Roger noticed the same thing and turned back, his face incredulous. “People sleep down here?”

Raphael made an effort not to laugh. Vera would hear it and be offended. “Perhaps during the worst days of the Mongol siege,” he suggested. “But I cannot believe that the good sisters would make a habit of it.”

The passage forked from time to time, and whenever it did, Vera led them into what she deemed the correct path, while making some comment to Percival about what exhibits they might have found if they had chosen to go the other way. In most cases, these were holy wonders and relics of various descriptions, but it seemed that some tunnels led off in the direction of churches and monasteries elsewhere in the city.

“Every godly building in this town,” he muttered to Roger, “is, it seems, connected by this subterranean network.”

“Good thing for them the Mongols never found that out,” Roger remarked.

Raphael shuddered. “I doubt they would venture into a place such as this one. No victory would be worth it.”

“Which leads to the question…” Roger began, then stifled himself.

“What the hell are we doing here? Going on a quest, of course.”
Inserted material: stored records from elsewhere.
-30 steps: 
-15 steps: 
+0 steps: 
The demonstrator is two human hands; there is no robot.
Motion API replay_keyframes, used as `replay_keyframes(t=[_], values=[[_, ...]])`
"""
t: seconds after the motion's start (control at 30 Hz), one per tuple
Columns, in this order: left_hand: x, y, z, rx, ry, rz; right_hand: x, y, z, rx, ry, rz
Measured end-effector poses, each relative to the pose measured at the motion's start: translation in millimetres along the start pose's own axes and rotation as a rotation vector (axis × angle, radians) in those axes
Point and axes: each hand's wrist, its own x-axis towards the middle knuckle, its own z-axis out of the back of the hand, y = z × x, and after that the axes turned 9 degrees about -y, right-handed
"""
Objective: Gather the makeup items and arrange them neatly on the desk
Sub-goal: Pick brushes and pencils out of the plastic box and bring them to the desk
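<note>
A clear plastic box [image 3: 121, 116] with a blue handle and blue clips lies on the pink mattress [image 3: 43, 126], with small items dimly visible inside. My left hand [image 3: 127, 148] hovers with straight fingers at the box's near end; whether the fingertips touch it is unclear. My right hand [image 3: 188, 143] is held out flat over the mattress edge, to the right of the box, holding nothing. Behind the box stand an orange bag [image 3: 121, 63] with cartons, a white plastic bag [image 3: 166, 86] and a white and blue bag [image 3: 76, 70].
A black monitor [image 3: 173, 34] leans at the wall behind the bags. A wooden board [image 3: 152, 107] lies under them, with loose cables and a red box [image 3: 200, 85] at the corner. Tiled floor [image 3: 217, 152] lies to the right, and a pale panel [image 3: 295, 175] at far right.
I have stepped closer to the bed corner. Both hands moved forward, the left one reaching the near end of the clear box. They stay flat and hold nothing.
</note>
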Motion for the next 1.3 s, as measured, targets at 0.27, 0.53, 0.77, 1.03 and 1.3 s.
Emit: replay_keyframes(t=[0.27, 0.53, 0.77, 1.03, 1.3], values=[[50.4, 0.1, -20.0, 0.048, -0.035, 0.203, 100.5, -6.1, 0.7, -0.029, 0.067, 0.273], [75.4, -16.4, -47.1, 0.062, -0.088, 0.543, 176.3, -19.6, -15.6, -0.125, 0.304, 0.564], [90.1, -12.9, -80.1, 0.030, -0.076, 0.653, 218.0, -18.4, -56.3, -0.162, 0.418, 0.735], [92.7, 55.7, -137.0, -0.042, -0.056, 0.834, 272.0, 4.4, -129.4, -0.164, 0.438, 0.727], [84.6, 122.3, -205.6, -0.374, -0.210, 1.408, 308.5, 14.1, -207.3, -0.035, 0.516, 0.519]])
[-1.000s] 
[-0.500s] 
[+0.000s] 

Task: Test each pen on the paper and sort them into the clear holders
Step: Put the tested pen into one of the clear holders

Raphael got the sense that they were approaching some crisis, for the passage had become quite difficult to negotiate, being nothing more than a series of air pockets of varying sizes and shapes, joined by openings that had to be crawled through or climbed up to, with only a few chisel strokes in the slick stone to serve as footholds. Vera had to stop and think for a disturbingly long time at some of the turning points. But then, noting a concentration of scorch marks left by the torches and tapers of pilgrims who had gone before, she finally led them around the curve of a boulder and through a crevice that was invisible until almost the moment they passed through it. They entered into a flat-floored chamber large enough for the four of them to stand comfortably and look about.